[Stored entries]
━━━━━━━━━━━━━━━━━━━━

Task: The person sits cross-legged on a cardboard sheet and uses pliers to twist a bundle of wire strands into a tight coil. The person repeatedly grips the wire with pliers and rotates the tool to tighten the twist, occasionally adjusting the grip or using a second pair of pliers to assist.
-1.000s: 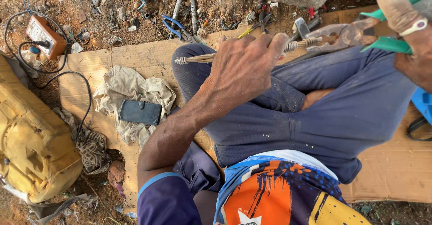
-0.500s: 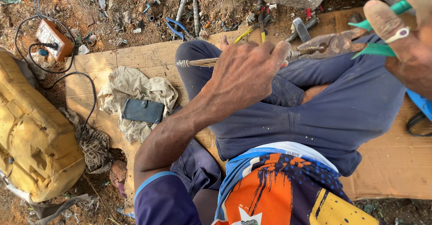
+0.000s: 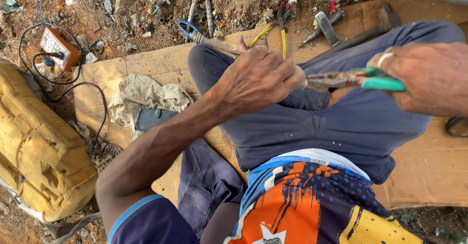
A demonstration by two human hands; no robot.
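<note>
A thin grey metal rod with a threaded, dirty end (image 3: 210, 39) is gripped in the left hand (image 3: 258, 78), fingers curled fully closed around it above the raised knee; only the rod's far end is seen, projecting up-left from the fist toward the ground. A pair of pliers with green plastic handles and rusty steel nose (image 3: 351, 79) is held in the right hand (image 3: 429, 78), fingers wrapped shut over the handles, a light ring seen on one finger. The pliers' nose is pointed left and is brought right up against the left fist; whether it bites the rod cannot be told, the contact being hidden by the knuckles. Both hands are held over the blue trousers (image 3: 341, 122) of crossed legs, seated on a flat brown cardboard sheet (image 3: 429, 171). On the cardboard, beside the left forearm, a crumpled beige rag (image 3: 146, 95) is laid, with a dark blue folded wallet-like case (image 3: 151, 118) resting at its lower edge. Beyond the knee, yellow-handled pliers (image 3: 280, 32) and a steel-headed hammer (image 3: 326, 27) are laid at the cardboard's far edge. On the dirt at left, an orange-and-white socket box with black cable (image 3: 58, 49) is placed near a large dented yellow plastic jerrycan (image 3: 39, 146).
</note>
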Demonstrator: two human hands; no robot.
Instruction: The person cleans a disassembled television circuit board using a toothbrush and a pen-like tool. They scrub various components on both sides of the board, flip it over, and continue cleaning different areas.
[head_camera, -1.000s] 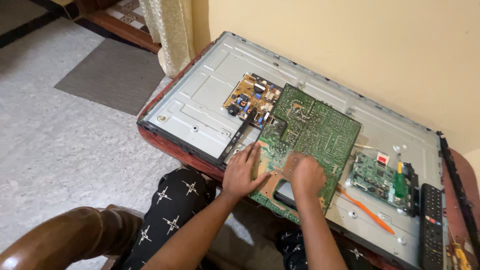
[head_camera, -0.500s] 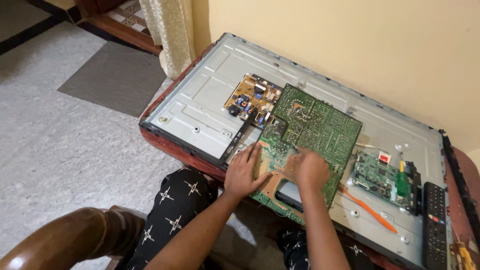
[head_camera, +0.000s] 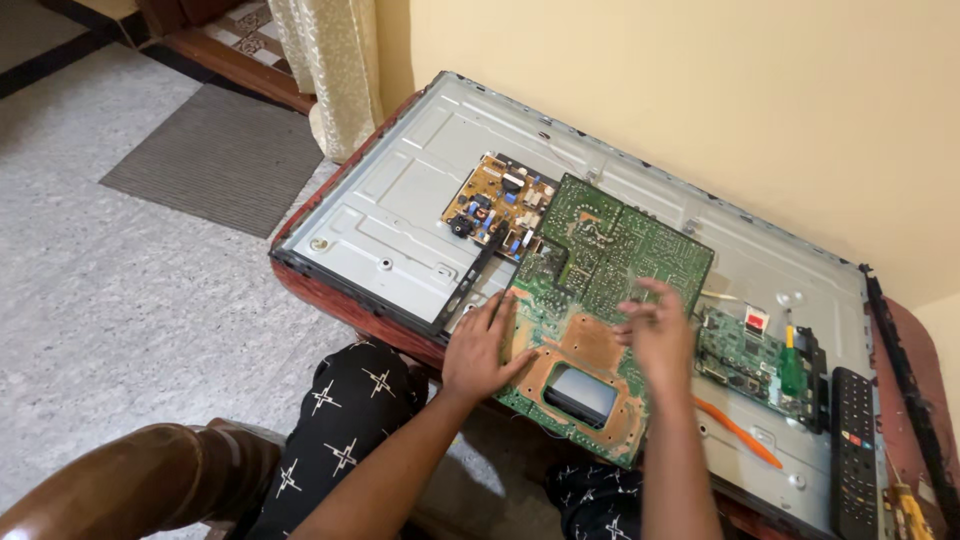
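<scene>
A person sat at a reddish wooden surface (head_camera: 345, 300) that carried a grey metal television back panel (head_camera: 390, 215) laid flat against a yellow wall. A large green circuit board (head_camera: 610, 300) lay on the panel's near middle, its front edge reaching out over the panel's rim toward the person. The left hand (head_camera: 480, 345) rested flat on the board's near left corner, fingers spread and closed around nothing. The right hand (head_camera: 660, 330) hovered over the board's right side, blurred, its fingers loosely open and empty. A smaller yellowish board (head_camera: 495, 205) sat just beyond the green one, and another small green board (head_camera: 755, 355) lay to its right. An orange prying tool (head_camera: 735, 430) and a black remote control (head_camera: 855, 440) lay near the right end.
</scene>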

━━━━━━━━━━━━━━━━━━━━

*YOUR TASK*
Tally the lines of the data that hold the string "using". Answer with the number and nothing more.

*RESULT OF THE TASK*
2